I need every line that includes the word "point" copied from the material.

^^^^^^^^^^^^^^^^

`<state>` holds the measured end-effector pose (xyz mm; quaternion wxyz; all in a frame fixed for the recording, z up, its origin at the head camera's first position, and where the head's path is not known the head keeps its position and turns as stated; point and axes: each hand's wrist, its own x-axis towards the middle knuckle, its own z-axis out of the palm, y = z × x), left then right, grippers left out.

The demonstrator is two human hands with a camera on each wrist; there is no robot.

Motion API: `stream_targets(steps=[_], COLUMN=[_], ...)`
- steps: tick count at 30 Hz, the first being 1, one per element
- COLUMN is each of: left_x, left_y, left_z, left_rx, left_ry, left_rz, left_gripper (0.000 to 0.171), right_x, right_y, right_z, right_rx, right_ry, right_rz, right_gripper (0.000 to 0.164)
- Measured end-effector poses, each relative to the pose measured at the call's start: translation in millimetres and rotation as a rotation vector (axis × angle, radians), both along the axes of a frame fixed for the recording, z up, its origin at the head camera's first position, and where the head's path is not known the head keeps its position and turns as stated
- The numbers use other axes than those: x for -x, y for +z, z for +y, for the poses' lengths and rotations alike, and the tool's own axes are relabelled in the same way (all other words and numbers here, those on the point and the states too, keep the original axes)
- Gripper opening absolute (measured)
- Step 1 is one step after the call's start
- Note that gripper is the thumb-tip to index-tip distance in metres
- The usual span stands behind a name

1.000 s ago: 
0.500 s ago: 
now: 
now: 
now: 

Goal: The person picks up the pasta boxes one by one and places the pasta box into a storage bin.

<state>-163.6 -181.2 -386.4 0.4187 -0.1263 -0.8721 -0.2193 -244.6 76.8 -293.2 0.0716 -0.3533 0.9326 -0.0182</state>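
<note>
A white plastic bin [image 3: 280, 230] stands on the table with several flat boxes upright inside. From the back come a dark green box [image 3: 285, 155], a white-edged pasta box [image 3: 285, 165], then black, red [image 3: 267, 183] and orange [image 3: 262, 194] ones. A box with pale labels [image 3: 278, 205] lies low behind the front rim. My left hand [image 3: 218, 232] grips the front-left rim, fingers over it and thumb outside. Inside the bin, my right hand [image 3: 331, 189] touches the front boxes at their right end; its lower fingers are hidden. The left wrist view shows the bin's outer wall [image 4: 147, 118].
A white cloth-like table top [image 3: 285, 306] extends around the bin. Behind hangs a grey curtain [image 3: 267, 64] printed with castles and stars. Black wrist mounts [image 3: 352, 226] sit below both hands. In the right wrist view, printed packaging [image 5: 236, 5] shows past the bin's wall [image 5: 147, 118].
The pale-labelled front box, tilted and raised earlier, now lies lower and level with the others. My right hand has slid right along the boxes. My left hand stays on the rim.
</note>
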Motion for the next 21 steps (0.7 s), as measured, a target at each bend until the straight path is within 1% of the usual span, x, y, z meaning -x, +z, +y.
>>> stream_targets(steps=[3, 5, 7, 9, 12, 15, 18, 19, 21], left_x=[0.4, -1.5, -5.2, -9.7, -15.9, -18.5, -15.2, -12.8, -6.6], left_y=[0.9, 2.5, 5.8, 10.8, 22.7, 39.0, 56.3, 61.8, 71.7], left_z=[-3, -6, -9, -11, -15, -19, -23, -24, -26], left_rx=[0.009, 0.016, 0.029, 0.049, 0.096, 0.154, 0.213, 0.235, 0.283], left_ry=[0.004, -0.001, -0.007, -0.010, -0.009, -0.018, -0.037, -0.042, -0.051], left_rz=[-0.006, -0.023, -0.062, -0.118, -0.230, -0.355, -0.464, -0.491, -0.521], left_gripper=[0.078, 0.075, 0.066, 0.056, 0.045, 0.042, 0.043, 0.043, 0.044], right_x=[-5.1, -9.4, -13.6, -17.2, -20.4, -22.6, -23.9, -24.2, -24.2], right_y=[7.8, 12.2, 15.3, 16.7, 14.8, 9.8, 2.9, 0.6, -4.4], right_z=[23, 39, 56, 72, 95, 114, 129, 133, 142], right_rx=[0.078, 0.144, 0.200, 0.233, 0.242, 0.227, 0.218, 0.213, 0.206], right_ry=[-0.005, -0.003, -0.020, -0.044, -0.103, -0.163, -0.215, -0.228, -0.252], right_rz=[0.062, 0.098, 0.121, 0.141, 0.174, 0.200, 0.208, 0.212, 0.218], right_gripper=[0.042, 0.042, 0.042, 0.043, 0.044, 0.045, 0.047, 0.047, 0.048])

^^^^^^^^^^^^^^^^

* Expected output *
`<state>` holds the measured end-effector pose (xyz mm; quaternion wxyz; all in a frame fixed for the recording, z up, its origin at the head camera's first position, and where the head's path is not known the head keeps its position and turns as stated; point and axes: each hand's wrist, its own x-axis towards the middle knuckle, its own z-axis out of the palm, y = z × x), left then right, grippers left out.
- The numbers use other axes than those: x for -x, y for +z, z for +y, for the poses' lengths and rotations alike, and the tool's own axes are relabelled in the same way (all other words and numbers here, those on the point and the states too, keep the original axes)

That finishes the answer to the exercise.